Talks with ministers will continue on Monday over a crisis that has sparked warnings about some factories.
Sectors such as ceramics, paper and steel manufacturing have called for a price cap, though talks with government on Friday failed to reach a solution.
The Treasury has denied being in detailed talks with Business Secretary Kwasi Kwarteng about the crisis.
Dave Dalton, chief executive of the British Glass trade body, called that "very alarming".
He was part of Friday's talks with Mr Kwarteng, but told the BBC the meeting "was very much an introductory one.

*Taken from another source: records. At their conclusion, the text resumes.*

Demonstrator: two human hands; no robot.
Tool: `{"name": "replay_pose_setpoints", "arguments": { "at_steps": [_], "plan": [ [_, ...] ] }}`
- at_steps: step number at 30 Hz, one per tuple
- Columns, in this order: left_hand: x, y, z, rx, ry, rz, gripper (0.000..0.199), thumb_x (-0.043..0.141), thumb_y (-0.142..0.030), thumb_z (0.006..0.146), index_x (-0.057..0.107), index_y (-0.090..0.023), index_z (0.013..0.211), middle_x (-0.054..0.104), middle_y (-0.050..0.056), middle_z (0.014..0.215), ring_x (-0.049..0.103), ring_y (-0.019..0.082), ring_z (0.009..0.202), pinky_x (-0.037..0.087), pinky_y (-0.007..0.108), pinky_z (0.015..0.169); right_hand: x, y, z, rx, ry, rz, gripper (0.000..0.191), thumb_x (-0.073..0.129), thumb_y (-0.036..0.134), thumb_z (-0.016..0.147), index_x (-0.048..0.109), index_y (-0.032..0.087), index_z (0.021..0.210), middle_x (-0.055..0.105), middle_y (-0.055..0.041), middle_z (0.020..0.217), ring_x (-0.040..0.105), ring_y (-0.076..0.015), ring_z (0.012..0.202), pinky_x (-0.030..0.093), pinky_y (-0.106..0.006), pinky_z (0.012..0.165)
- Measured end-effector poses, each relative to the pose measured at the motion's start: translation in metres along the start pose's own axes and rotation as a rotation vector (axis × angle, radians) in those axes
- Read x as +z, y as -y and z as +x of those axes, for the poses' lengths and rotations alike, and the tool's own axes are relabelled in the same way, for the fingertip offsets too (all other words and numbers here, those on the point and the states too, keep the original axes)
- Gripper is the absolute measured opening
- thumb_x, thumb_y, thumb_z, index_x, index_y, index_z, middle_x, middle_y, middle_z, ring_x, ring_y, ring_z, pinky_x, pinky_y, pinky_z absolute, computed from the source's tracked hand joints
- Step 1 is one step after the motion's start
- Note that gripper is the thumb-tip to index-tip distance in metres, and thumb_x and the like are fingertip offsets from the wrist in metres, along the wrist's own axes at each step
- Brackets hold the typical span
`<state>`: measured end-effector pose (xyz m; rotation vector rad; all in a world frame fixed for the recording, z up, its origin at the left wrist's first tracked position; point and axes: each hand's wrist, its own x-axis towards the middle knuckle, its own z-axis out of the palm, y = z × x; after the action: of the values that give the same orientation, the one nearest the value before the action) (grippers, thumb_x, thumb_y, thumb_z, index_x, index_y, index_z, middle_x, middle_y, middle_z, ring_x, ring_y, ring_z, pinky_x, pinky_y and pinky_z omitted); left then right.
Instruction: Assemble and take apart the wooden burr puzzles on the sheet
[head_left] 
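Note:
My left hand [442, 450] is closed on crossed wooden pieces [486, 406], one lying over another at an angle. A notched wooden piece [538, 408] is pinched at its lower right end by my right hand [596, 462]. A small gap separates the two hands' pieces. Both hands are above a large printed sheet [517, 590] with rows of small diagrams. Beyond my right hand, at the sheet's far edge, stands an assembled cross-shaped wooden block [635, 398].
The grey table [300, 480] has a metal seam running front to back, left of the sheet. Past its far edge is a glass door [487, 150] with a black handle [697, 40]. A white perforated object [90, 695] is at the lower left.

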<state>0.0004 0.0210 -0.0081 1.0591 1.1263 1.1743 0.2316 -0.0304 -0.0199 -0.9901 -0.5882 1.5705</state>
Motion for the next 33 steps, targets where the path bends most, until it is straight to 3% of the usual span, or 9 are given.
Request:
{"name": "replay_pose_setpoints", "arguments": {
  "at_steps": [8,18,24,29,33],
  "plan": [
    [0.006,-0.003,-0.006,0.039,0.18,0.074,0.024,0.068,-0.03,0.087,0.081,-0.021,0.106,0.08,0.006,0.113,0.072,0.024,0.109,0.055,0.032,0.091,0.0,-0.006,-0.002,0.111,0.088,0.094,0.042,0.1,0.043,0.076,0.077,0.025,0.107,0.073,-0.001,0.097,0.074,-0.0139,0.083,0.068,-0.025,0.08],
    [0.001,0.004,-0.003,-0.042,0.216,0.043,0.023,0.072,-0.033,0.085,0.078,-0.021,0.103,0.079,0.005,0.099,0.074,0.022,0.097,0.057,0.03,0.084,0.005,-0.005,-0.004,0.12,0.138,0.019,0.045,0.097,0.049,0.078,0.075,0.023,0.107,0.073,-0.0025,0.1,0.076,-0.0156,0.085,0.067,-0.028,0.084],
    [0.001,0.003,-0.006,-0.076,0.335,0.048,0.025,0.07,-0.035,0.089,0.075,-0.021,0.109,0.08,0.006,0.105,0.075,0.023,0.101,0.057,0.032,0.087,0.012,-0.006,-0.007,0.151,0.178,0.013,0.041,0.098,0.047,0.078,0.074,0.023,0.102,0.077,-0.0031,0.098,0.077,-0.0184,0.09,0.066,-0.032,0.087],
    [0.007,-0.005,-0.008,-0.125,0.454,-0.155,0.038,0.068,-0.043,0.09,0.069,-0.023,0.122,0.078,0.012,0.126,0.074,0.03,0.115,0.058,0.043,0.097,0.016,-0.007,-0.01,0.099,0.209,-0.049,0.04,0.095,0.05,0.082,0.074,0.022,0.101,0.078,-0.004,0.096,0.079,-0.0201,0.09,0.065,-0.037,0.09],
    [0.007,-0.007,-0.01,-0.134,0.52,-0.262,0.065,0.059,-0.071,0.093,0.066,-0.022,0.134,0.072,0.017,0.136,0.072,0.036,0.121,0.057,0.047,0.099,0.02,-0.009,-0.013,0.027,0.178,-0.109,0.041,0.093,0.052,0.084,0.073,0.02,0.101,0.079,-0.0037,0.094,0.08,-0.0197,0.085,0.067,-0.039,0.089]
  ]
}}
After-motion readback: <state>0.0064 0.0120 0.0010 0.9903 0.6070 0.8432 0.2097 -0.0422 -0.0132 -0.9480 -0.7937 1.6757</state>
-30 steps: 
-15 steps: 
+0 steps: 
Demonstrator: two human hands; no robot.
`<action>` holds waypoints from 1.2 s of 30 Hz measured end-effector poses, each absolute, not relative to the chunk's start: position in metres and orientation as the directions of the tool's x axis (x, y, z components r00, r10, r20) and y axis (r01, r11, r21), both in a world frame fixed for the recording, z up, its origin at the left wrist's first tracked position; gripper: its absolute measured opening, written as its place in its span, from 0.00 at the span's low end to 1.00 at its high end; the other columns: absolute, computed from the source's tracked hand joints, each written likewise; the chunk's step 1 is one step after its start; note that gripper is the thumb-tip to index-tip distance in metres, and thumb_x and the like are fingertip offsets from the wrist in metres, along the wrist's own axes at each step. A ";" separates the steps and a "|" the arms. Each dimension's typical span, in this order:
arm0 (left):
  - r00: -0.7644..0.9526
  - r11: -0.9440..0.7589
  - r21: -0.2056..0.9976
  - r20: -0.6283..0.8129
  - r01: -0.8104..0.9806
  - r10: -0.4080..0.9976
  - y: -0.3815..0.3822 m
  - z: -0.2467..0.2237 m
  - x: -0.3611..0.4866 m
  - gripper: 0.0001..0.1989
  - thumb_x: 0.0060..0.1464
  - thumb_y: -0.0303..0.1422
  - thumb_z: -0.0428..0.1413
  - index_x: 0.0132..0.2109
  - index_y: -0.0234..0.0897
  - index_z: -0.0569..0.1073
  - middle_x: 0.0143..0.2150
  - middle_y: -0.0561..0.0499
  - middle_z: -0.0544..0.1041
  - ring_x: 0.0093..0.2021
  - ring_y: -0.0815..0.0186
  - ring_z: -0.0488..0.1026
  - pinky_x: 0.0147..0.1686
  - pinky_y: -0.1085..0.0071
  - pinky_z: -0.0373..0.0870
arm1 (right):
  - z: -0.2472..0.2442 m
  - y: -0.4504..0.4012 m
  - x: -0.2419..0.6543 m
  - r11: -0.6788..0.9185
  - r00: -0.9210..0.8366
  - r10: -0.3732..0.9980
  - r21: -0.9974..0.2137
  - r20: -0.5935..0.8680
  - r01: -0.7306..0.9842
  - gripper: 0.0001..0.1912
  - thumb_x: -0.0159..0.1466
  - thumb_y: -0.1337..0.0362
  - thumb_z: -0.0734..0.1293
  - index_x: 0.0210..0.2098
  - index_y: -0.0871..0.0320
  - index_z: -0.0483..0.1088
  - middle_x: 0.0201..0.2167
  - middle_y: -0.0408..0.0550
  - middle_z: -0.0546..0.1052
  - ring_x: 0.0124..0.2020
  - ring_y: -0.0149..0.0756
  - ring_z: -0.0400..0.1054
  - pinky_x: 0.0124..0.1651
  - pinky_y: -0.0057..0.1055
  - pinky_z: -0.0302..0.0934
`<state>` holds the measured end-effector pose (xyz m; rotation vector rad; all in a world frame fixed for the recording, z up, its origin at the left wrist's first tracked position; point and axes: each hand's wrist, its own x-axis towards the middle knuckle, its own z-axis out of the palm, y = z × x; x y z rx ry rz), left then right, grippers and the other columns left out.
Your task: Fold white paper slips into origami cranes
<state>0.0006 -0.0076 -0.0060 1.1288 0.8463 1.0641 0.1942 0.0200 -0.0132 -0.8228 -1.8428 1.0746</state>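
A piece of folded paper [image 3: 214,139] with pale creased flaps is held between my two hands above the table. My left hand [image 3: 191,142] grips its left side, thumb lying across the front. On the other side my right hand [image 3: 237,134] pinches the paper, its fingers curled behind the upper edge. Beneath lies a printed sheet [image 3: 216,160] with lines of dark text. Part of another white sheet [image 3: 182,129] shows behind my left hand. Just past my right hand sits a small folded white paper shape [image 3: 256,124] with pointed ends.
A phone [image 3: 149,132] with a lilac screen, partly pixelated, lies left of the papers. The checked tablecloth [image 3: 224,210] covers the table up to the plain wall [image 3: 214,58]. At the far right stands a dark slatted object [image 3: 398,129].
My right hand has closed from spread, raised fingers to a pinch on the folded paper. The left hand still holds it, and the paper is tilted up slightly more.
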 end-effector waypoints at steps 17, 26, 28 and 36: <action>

We did not get to specifics".
Mr Dalton said he had hoped the government would have made progress over the weekend, but that appears not to have happened. "We need immediate action," he said.
He said some members of his group may have to shut production permanently, although no firm had been forced to do so yet.
The nature of glass manufacturing means production cannot be just paused, he said. "We have large furnaces that run 24/7. If you switched a furnace off, you basically destroy the infrastructure.
"It would have to be rebuilt at a cost of tens of millions of pounds," Mr Dalton said.
Mr Dalton said firms had "hedged" by buying gas in advance at lower prices but in some cases those deals were now expiring leaving firms facing much higher costs.
"We have companies that can't cope in the immediate term. And we have other companies that have to feed back to their masters overseas who will make decisions on their investment in the UK. We need a much better way to planning our way through this problem," he said.
Mr Kwarteng will not be involved directly at Monday's talks with industry representatives, according to BBC political correspondent Adam Fleming.